* **Dataset extract**:
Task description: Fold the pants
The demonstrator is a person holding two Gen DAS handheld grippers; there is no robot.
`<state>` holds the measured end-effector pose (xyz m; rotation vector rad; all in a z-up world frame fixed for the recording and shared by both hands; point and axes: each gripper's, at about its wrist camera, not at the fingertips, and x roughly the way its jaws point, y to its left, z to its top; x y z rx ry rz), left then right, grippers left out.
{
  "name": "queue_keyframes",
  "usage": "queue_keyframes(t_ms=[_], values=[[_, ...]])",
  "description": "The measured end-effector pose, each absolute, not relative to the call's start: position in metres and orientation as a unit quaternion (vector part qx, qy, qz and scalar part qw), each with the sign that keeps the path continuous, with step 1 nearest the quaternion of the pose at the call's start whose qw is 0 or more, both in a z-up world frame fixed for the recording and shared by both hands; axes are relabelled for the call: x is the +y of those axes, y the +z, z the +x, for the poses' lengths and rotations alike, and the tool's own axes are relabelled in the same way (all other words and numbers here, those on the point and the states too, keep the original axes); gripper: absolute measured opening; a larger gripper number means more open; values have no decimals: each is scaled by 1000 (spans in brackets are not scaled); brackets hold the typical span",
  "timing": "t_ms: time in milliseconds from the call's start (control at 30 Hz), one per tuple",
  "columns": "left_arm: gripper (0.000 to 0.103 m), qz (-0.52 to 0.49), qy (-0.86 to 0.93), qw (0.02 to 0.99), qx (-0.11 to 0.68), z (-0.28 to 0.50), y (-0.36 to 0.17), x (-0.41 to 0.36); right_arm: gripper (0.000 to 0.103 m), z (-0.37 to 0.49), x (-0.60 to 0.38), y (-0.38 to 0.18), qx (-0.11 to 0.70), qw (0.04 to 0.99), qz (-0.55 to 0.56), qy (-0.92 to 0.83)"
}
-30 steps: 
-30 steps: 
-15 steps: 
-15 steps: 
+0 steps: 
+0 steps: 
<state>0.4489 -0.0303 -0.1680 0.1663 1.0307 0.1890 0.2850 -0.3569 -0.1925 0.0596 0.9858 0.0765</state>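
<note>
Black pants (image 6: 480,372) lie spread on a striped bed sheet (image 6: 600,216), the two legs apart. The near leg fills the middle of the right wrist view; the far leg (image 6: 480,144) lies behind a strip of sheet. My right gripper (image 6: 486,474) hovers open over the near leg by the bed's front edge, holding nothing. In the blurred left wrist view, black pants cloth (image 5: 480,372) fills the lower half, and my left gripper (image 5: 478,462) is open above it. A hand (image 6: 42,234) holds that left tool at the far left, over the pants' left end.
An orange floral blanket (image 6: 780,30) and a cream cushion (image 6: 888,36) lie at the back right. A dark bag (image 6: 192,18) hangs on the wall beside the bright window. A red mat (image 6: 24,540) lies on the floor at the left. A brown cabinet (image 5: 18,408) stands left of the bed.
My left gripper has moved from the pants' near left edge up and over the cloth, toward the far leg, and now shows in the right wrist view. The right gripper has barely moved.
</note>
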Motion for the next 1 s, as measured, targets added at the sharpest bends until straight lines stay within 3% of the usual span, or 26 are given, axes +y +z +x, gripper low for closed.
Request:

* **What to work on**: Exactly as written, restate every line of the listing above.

* **Expected answer**:
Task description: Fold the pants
The demonstrator is a person holding two Gen DAS handheld grippers; there is no robot.
`<state>` holds the measured end-effector pose (xyz m; rotation vector rad; all in a z-up world frame fixed for the recording and shared by both hands; point and axes: each gripper's, at about its wrist camera, not at the fingertips, and x roughly the way its jaws point, y to its left, z to its top; x y z rx ry rz), left then right, grippers left out.
{
  "name": "queue_keyframes",
  "usage": "queue_keyframes(t_ms=[_], values=[[_, ...]])",
  "description": "The measured end-effector pose, each absolute, not relative to the call's start: position in metres and orientation as a unit quaternion (vector part qx, qy, qz and scalar part qw), each with the sign that keeps the path continuous, with step 1 nearest the quaternion of the pose at the call's start whose qw is 0 or more, both in a z-up world frame fixed for the recording and shared by both hands; axes are relabelled for the call: x is the +y of those axes, y the +z, z the +x, for the poses' lengths and rotations alike, and the tool's own axes are relabelled in the same way (all other words and numbers here, those on the point and the states too, keep the original axes); gripper: absolute measured opening; a larger gripper number means more open; values have no decimals: each is scaled by 1000 (spans in brackets are not scaled); brackets hold the typical span",
  "timing": "t_ms: time in milliseconds from the call's start (control at 30 Hz), one per tuple",
  "columns": "left_arm: gripper (0.000 to 0.103 m), qz (-0.52 to 0.49), qy (-0.86 to 0.93), qw (0.02 to 0.99), qx (-0.11 to 0.68), z (-0.28 to 0.50), y (-0.36 to 0.17), x (-0.41 to 0.36); right_arm: gripper (0.000 to 0.103 m), z (-0.37 to 0.49), x (-0.60 to 0.38), y (-0.38 to 0.18), qx (-0.11 to 0.70), qw (0.04 to 0.99), qz (-0.55 to 0.56), qy (-0.92 to 0.83)"
}
-30 steps: 
-30 steps: 
-15 steps: 
-15 steps: 
+0 steps: 
+0 steps: 
<state>0.4489 -0.0303 -0.1680 0.1663 1.0307 0.1890 0.2850 -0.3569 -0.1925 0.0596 0.9858 0.0765</state>
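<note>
Black pants (image 6: 480,372) lie spread on a striped bed sheet (image 6: 600,216), the two legs apart. The near leg fills the middle of the right wrist view; the far leg (image 6: 480,144) lies behind a strip of sheet. My right gripper (image 6: 486,474) hovers open over the near leg by the bed's front edge, holding nothing. In the blurred left wrist view, black pants cloth (image 5: 480,372) fills the lower half, and my left gripper (image 5: 478,462) is open above it. A hand (image 6: 42,234) holds that left tool at the far left, over the pants' left end.
An orange floral blanket (image 6: 780,30) and a cream cushion (image 6: 888,36) lie at the back right. A dark bag (image 6: 192,18) hangs on the wall beside the bright window. A red mat (image 6: 24,540) lies on the floor at the left. A brown cabinet (image 5: 18,408) stands left of the bed.
My left gripper has moved from the pants' near left edge up and over the cloth, toward the far leg, and now shows in the right wrist view. The right gripper has barely moved.
</note>
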Motion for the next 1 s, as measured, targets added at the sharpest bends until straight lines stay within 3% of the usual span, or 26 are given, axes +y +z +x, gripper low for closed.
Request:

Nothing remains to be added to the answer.